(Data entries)
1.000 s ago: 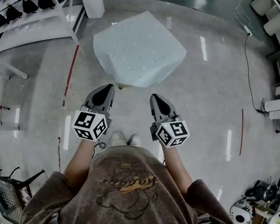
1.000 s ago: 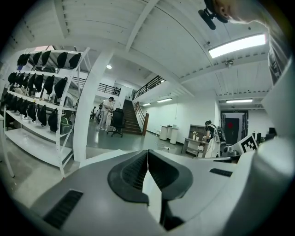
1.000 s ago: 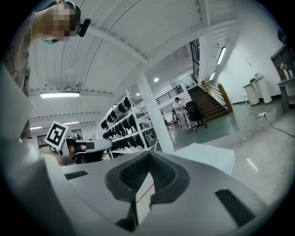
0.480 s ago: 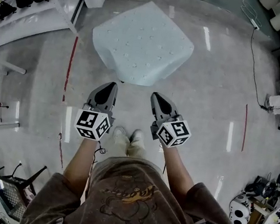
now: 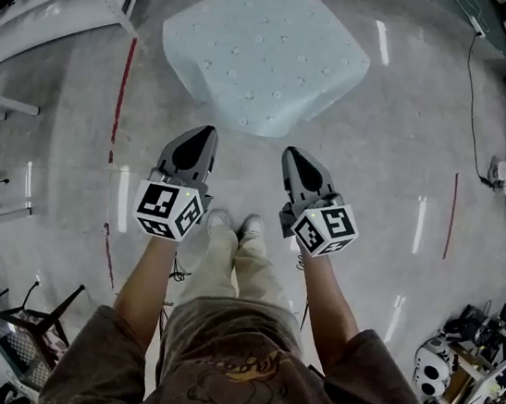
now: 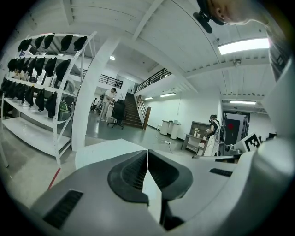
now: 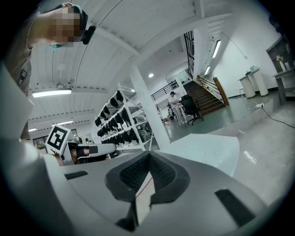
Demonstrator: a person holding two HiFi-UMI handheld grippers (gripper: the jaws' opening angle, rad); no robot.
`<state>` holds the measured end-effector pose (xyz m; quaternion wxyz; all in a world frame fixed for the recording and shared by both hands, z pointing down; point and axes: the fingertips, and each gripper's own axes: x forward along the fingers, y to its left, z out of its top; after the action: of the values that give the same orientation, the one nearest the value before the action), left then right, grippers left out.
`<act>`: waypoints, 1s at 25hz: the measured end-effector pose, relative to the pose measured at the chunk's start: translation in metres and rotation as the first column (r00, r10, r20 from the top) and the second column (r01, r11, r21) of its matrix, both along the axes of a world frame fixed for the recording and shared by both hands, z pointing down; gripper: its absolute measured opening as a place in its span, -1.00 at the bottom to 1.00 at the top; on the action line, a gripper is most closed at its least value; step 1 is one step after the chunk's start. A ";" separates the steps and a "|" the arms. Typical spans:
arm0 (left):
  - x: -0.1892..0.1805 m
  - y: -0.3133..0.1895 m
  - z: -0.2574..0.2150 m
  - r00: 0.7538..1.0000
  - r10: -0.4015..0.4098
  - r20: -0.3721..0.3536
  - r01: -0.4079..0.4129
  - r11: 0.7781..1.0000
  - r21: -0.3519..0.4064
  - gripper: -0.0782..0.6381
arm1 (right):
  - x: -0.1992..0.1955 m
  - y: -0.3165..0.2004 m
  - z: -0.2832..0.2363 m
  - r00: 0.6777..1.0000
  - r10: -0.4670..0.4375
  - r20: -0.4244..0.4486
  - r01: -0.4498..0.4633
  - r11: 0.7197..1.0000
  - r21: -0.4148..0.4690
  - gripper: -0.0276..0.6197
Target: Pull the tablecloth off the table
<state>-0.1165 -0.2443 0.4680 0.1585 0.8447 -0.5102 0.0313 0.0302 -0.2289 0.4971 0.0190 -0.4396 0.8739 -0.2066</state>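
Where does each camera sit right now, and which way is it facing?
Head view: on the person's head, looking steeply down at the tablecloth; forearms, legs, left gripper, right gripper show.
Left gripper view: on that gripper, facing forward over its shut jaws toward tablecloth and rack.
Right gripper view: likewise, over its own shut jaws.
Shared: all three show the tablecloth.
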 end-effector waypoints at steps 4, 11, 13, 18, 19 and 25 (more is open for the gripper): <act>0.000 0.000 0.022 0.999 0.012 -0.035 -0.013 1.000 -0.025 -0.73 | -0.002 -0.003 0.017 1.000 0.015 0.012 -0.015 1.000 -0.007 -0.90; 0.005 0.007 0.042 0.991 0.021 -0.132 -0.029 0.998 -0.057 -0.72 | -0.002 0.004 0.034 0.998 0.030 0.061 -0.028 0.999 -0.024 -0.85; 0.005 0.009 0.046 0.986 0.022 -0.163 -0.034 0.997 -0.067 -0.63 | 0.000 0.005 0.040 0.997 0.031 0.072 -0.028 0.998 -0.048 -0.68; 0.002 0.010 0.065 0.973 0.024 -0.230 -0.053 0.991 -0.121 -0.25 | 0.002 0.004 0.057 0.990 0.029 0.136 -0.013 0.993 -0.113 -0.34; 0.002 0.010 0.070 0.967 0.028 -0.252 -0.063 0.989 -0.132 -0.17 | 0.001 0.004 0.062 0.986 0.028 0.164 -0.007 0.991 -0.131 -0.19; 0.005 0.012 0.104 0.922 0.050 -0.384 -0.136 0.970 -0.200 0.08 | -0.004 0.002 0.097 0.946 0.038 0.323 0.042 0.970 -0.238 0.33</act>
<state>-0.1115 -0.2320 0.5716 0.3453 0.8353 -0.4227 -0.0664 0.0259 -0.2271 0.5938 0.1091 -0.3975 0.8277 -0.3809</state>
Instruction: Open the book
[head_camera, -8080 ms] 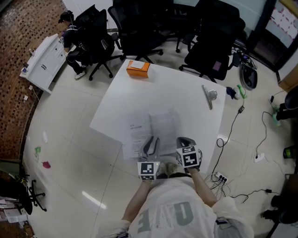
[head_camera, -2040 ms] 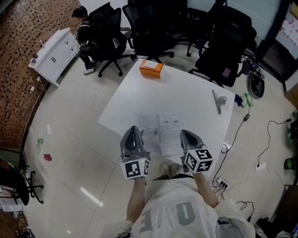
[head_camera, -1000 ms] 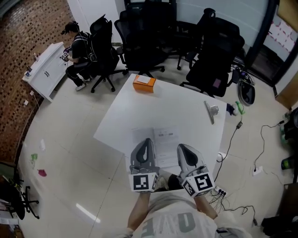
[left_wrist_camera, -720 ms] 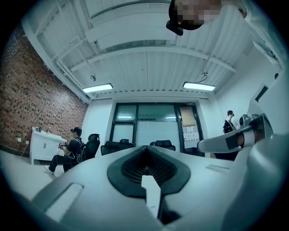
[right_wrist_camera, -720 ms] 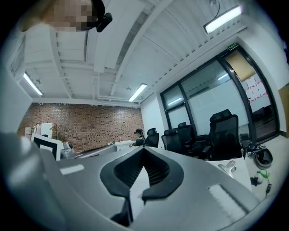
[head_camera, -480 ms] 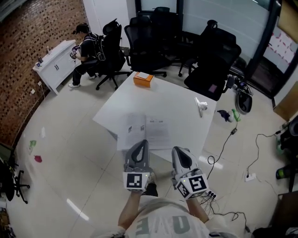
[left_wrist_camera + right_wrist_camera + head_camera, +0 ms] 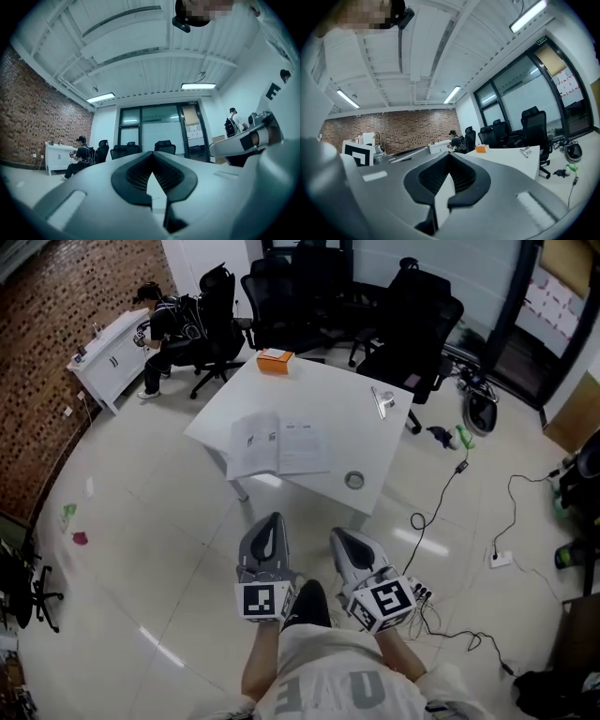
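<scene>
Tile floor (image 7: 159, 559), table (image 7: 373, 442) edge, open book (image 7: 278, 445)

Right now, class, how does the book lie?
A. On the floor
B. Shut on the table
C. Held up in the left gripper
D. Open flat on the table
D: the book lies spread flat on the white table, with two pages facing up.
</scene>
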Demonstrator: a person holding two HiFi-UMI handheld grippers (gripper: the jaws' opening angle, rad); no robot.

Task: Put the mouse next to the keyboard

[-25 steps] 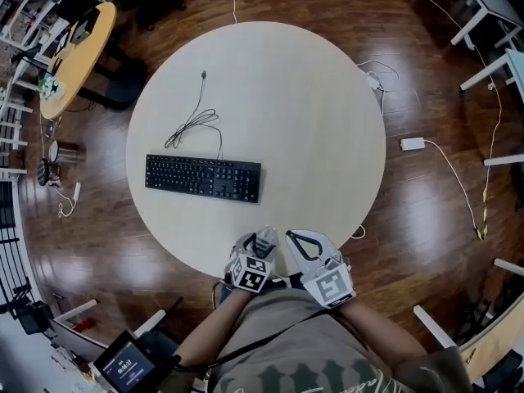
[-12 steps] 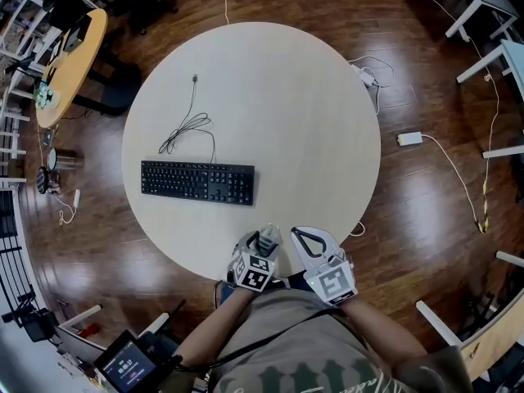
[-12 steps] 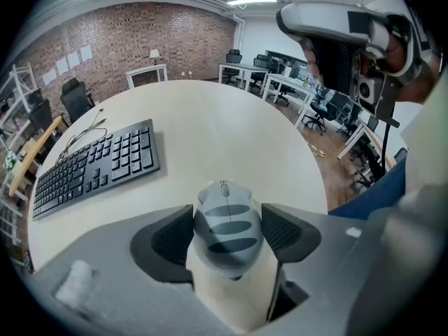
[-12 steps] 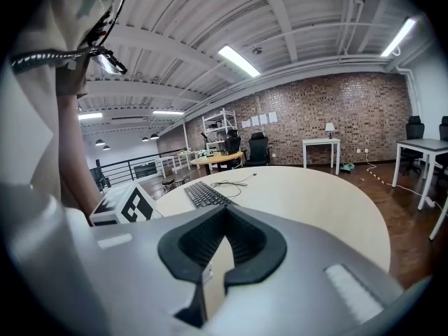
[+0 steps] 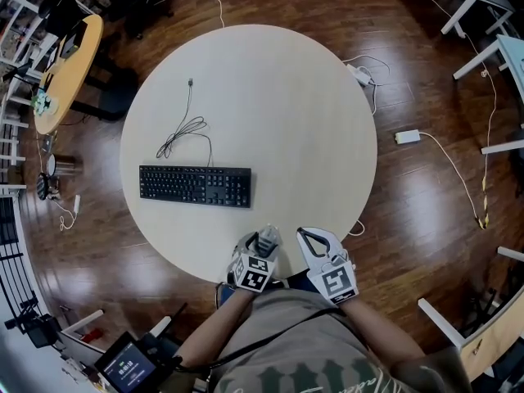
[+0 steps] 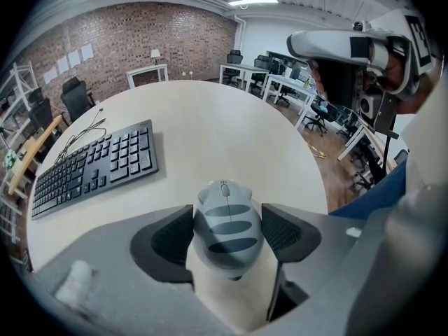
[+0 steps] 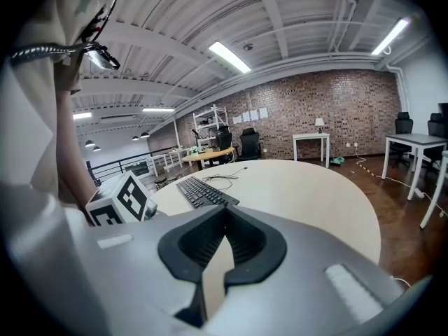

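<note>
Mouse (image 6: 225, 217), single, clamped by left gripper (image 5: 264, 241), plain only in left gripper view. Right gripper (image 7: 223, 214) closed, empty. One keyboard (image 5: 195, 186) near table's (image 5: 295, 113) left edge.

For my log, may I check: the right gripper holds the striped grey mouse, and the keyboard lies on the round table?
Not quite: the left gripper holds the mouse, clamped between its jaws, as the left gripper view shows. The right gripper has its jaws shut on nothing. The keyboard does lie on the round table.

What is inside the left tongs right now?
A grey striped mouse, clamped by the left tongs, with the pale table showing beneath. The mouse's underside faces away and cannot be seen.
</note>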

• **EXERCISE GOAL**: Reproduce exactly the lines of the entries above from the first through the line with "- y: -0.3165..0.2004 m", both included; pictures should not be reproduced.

• **TASK SOLUTION**:
1.000 s ago: 
1.000 s ago: 
1.000 s ago: 
0.480 s ago: 
now: 
now: 
now: 
Demonstrator: a person holding two HiFi-UMI handheld grippers (gripper: the jaws' opening angle, rad); no robot.
`<state>` holds the measured end-effector pose (xyz m; quaternion wxyz; all in a world frame fixed for the recording and shared by both hands, z pointing down; point and axes: the fingertips, and each gripper's own axes: x forward along the fingers, y to its left, z out of its top; after the action: of the values that give the same orientation, the one nearest the value before the action), left then right, grippers left out.
`<act>`: waypoints, 1s at 25hz: the measured end-effector pose, relative to the pose measured at the chunk's start: translation in metres and rotation as the first column (r00, r10, r20 from the top) and the second column (r01, r11, r21) of its matrix, both along the axes of a world frame fixed for the recording and shared by both hands, z pointing down; gripper: its absolute measured opening as a place in its span, -1.00 at the bottom to 1.00 at the top; on the action line, a gripper is most closed at its least value; step 1 is one step after the chunk's start. A ";" separates the steps and a "|" the arms. Typical spans:
arm0 (left):
  - x: -0.1892..0.1805 m
  - y: -0.3133..0.1895 m
  - z: -0.2574..0.2150 m
  - r00: 0.7538..1.0000
  - r10: -0.4015..0.4098
  - r20: -0.3721..0.3536
  - r01: -0.4079..0.4129
  - r11: 0.7781..1.0000
  - r21: -0.3519..0.4064
  - gripper: -0.0782..0.6381
arm1 (right):
  - x: -0.1992..0.1955 m
  - y: -0.3165..0.2004 m

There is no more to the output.